- Born: Valentin Savvich Pikul July 13, 1928 Leningrad, RSFSR, Soviet Union
- Died: July 16, 1990 (aged 62) Riga, Latvian SSR, Soviet Union
- Writing career
- Language: Russian
- Genres: Popular history, fiction
- Notable works: Requiem for Convoy PQ-17 The Favorite

= Valentin Pikul =

Soviet historical novelist

Valentin Savvich Pikul (Валенти́н Са́ввич Пи́куль; July 13, 1928 – July 16, 1990) was a Soviet historical novelist of Ukrainian-Russian heritage. He lived and worked in Riga.

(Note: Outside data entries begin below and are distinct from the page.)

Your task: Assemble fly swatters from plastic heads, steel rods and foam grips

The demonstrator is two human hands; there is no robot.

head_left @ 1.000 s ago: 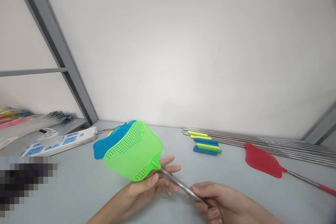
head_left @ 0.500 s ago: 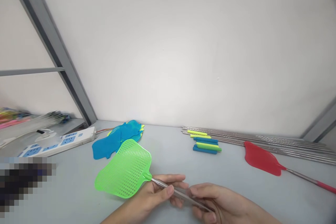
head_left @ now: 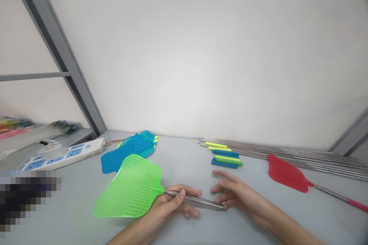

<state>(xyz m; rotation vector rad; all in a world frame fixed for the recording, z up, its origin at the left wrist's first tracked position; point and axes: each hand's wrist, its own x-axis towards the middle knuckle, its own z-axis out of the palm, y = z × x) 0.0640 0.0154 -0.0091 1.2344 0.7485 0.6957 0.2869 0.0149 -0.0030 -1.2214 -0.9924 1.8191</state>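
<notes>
My left hand (head_left: 172, 204) is closed round the metal rod of a green fly swatter (head_left: 133, 187), just below its perforated head. The head points left and the bare rod end points right. Beside that end is my right hand (head_left: 237, 191), its fingers spread and somewhat blurred; one fingertip is at or very near the rod tip. Just beyond the right hand lie several short grip sleeves (head_left: 228, 159) in yellow, blue and green.
Blue swatter heads (head_left: 119, 159) are piled at the left, with yellow ones under them. A white power strip (head_left: 86, 149) lies further left. Long metal rods (head_left: 287, 153) run along the wall at the right, a red fly swatter (head_left: 287, 174) in front of them.
My right hand has let go of the rod, opened and moved up and right toward the grip sleeves. The green swatter in my left hand has shifted slightly left, its rod now more level.
</notes>
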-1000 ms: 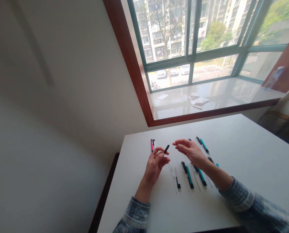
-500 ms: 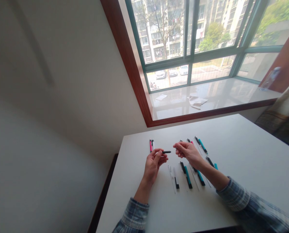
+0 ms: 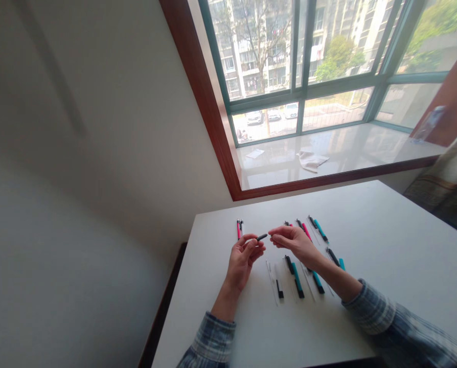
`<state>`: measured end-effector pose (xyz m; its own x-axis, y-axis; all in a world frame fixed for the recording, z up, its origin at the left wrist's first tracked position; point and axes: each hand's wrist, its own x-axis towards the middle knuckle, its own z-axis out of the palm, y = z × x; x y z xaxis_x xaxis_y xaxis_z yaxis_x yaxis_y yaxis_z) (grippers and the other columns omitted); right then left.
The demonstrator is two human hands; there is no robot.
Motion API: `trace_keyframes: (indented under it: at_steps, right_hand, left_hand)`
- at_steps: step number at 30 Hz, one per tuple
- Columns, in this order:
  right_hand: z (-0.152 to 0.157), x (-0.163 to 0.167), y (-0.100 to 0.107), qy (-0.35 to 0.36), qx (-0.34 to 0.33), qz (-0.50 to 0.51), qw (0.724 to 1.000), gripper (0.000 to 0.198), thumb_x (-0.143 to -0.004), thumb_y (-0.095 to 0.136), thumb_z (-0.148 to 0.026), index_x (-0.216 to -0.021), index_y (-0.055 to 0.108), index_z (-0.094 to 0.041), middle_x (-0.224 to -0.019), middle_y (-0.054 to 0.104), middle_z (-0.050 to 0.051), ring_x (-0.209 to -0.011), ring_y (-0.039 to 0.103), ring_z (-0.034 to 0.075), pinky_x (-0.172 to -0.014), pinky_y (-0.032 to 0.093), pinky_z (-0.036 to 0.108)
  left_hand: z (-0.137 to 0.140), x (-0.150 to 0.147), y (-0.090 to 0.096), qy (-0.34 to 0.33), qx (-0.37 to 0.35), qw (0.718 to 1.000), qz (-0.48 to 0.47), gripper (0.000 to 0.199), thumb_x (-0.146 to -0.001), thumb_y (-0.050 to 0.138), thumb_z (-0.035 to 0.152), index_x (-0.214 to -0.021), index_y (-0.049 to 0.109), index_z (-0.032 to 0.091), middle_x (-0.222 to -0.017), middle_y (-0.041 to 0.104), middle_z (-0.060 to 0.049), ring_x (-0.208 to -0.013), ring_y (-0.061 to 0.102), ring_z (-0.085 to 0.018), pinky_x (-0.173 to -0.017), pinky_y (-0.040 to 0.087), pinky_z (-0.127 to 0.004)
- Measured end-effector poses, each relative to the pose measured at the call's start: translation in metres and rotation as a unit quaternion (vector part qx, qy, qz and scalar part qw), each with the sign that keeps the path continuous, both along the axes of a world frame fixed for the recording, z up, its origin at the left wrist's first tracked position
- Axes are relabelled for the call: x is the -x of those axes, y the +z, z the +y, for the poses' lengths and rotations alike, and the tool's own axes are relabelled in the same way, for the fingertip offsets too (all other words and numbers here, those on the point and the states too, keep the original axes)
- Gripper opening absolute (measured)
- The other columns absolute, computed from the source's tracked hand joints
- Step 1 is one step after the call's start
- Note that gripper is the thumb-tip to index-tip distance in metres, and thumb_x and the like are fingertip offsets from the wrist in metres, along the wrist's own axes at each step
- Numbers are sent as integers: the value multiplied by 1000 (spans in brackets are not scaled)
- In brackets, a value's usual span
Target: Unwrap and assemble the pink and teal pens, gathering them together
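Observation:
My left hand [image 3: 244, 260] pinches a short black pen part [image 3: 262, 237] between thumb and fingers, its free end pointing right and slightly up. Close to that end, my right hand [image 3: 292, 243] is closed in a pinch; whatever sits at its fingertips is too small to name. Below the hands on the white table [image 3: 213, 337] lie a clear pen barrel with a black end [image 3: 279, 289], a thin white refill [image 3: 271, 281] and teal-and-black pen parts [image 3: 297, 280]. Behind my left hand are a pink pen [image 3: 238, 228] and a white one, partly hidden.
More pen parts lie to the right: a teal barrel [image 3: 321, 231], a pink barrel [image 3: 307, 231] and a black piece [image 3: 333, 256], some partly under my right forearm. A windowsill [image 3: 274, 171] with a white cloth [image 3: 313, 161] runs behind the table.
My right hand has moved left, bringing its fingertips close to the black pen part. In my left hand that part has tilted, its free end now higher.

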<state>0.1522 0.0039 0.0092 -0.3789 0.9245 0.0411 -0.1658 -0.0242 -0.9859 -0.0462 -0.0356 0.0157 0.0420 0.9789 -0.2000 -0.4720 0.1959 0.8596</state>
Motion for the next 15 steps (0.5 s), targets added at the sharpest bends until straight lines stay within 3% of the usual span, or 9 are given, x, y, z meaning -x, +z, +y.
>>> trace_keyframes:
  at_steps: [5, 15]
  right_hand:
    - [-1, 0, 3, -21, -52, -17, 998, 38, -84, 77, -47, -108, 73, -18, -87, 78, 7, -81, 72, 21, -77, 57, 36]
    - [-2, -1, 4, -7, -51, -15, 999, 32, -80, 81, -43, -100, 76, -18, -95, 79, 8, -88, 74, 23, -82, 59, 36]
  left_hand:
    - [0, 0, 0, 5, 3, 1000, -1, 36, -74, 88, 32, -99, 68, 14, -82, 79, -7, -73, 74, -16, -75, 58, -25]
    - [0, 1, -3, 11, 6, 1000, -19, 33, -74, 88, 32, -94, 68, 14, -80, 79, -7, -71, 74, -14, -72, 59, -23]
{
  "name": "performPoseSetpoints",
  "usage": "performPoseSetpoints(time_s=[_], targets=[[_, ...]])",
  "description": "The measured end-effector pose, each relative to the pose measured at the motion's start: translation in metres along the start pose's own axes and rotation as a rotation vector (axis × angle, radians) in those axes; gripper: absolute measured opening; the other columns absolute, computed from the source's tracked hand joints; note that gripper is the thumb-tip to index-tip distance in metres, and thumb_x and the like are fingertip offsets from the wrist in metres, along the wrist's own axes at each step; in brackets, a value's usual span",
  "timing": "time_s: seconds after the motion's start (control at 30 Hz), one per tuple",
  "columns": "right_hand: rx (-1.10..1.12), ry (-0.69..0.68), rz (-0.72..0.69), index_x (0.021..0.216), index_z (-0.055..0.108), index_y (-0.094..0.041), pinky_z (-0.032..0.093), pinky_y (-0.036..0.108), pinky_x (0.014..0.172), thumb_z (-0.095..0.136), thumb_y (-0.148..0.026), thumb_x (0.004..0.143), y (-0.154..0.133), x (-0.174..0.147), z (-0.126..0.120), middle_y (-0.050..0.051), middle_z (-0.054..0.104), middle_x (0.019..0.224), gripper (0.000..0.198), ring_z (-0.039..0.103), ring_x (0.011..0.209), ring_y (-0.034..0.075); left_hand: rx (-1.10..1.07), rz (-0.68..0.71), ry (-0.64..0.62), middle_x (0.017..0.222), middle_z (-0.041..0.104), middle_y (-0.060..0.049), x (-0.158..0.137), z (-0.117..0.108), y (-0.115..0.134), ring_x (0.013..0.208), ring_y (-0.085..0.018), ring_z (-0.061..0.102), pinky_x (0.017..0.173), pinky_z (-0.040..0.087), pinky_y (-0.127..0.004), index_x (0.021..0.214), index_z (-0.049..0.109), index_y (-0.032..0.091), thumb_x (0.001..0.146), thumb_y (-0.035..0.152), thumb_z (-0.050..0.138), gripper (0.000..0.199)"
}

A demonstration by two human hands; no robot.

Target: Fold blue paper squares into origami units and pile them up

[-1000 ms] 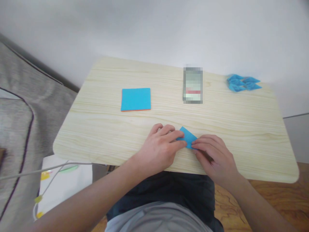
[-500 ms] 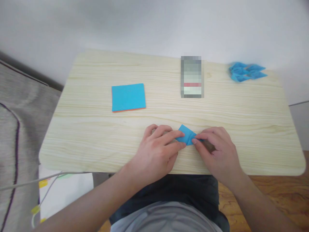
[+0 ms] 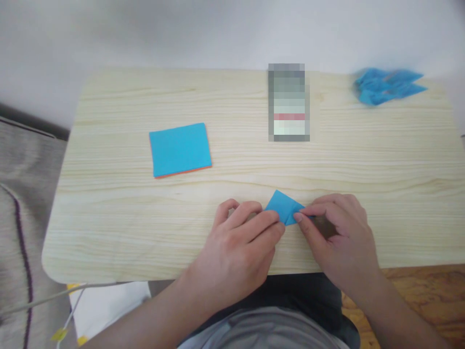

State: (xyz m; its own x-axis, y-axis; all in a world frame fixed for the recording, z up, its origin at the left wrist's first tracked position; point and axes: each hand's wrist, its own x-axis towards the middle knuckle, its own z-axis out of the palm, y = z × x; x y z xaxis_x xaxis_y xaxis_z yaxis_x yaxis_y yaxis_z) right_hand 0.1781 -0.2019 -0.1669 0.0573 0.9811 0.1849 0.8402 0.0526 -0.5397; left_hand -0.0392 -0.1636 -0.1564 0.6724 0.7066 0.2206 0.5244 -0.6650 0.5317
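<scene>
A small piece of folded blue paper [image 3: 284, 207] lies near the front edge of the table, with a crease toward its right side and a narrow point there. My left hand [image 3: 245, 237] holds down its left and lower part with the fingertips, and the thumb is hidden. At the right point, my right hand [image 3: 337, 232] pinches the paper between thumb and index finger. The other right fingers are curled behind the index finger.
A stack of blue paper with orange below [image 3: 180, 150] lies left of centre. Farther back is a pixelated phone-like device [image 3: 289, 102]. Several pointed blue folded paper pieces [image 3: 387, 86] sit at the back right of the wooden table [image 3: 109, 208]. A cable [image 3: 39, 301] crosses the lower left.
The camera view has shifted, so the table looks nearer. My left fingertips lie closer together on the folded paper. My right hand keeps its pinch at the right point.
</scene>
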Motion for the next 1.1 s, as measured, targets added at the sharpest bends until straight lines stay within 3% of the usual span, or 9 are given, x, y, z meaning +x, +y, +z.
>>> performPoseSetpoints(time_s=[0.7, 1.1], targets=[[-0.037, 0.006, 0.045, 0.090, 0.070, -0.025, 0.044, 0.045, 0.085, 0.072, -0.032, 0.091, -0.0041, -0.0004, 0.0011, 0.004, 0.071, 0.093, 0.008, 0.062, 0.093, 0.026, 0.028, 0.016, -0.049, 0.117, 0.077, 0.000, 0.0026, -0.0026, -0.0031, 0.107, -0.023, 0.062, 0.095, 0.038, -0.048, 0.125, 0.072, 0.030, 0.095, 0.017, 0.065, 0.033], [-0.028, -0.012, 0.034, 0.091, 0.069, -0.026, 0.044, 0.046, 0.084, 0.071, -0.037, 0.092, 0.0019, -0.0032, 0.0010, 0.006, 0.071, 0.095, 0.011, 0.061, 0.093, 0.027, 0.023, -0.018, -0.056, 0.127, 0.074, 0.002, -0.0039, -0.0042, -0.0017, 0.116, -0.021, 0.062, 0.107, 0.035, -0.049, 0.126, 0.071, 0.030, 0.096, 0.016, 0.064, 0.034]])
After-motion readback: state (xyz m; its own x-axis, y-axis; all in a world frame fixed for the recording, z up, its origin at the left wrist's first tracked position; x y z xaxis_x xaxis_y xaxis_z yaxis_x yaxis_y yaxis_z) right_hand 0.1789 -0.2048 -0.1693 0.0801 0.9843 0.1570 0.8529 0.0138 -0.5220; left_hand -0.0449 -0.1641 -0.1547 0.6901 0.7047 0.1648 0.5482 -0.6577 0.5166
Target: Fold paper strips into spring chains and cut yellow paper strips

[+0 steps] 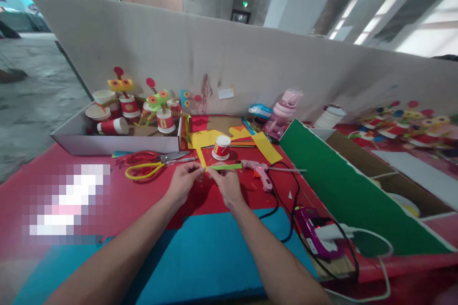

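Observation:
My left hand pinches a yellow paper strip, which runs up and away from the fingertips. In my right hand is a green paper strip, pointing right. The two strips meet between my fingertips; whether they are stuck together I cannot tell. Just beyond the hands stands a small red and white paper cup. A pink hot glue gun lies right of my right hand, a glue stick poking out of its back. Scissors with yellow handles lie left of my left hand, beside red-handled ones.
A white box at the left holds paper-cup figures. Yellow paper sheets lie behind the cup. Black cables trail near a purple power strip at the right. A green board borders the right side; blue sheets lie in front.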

Pikul's novels were grounded in extensive research, blending historical and fictional characters and often focusing on Russian nationalistic themes. Pikul's best-selling 1978 novel At the Last Frontier was a dramatized telling of Rasputin's influence over the Russian imperial court. Richard Stites says he was "a name hardly known to literary scholars but the most widely read author in the Soviet Union from the seventies to today [i.e., 1991]... Pikul's works were wildly popular: more than 20 million copies were sold in his lifetime.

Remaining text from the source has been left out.